18. Lease liabilities
| Group | ||
|---|---|---|
| 2025 | 2024 | |
| US$'000 | US$'000 | |
| At beginning of financial year | 231,288 | 157,839 |
| Additions | 59,634 | 68,177 |
| Lease remeasurement | 86,266 | 108,036 |
| Derecognition of lease liabilities | (138,219) | - |
| Repayments | (101,830) | (102,764) |
| At end of financial year | 137,139 | 231,288 |
| Non-current | 72,836 | 60,588 |
| Current | 64,303 | 170,700 |
| 137,139 | 231,288 |
19. Trade and other payables
| Group | Company | |||
|---|---|---|---|---|
| 2025 | 2024 | 2025 | 2024 | |
| US$'000 | US$'000 | US$'000 | US$'000 | |
| Trade payables | 93,922 | 97,743 | 5 | 104 |
| Other payables | 72 | 332 | - | - |
| Other payables - related parties 1 | 60 | 704 | - | - |
| Charter hire received in advance | 5,565 | 1,337 | - | - |
| Other accrued operating expenses | 108,150 | 68,948 | 2,215 | 2,286 |
| 207,769 | 169,064 | 2,220 | 2,390 |
1 Related parties refer to corporations controlled by a shareholder of the Company.
The carrying amounts of trade and other payables, principally denominated in US$, approximate their fair values due to the short-term nature of these balances.
Other payables due to related parties are unsecured, interest-free and are payable on demand.
Other accrued operating expenses mainly comprise cost of cargo and delivery expenses that are incurred but are unbilled at the balance sheet date.
52
20. Related party transactions
In addition to the information disclosed elsewhere in the notes to financial statements, the following transactions took place between the Group and related parties during the financial year at terms agreed between the parties:
(a) Services
| Group | ||
|---|---|---|
| 2025 US$'000 | 2024 US$'000 | |
| Corporate service fees charged by related parties | 8,692 | 6,887 |
| Ship management fees charged by a related party | 533 | 808 |
(b) Key management's remuneration
| Group | ||
|---|---|---|
| 2025 US$'000 | 2024 US$'000 | |
| Salaries and other short-term employee benefits | 3,776 | 3,500 |
| Post-employment benefits - contributions to defined contribution plans and share-based payment | 1,848 | 1,692 |
| Directors' fees | 555 | 585 |
| 6,179 | 5,777 |
(c) Others
| Group | ||
|---|---|---|
| 2025 US$'000 | 2024 US$'000 | |
| Interest expense charged by a related party | 801 | 769 |
| 801 | 769 |
21. Commitments
(a) Commitments – as a lessor
The Group time charters vessels to non-related parties under operating lease agreements. The leases have varying terms.

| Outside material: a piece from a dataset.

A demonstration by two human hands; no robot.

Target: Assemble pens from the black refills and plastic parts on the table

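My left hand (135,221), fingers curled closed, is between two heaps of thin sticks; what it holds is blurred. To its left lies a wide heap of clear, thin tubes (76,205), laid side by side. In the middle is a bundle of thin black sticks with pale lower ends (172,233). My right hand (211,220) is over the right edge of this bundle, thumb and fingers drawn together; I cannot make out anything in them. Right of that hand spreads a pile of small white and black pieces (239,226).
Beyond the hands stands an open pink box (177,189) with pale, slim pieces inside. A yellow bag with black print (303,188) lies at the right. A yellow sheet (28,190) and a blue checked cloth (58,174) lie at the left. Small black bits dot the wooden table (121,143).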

The future minimum lease payments receivable under non-cancellable operating leases contracted for at the balance sheet date but not recognised as receivables, are as follows:
| Group | ||
|---|---|---|
| 2025 US$'000 | 2024 US$'000 | |
| Less than one year | 332,955 | 223,847 |
| Two to five years | 250,097 | 151,451 |
| More than five years | - | 1,397 |
| 583,052 | 376,695 |
21. Commitments (continued)
(b) Sub-leasing – as a lessor
Included within “Revenue from time charter voyages” and “Revenue from Product Services” were income from sub-leasing of right-of-use assets of US$31.7 million and US$6.3 million (2024: US$6.6 million and US$19.1 million) respectively.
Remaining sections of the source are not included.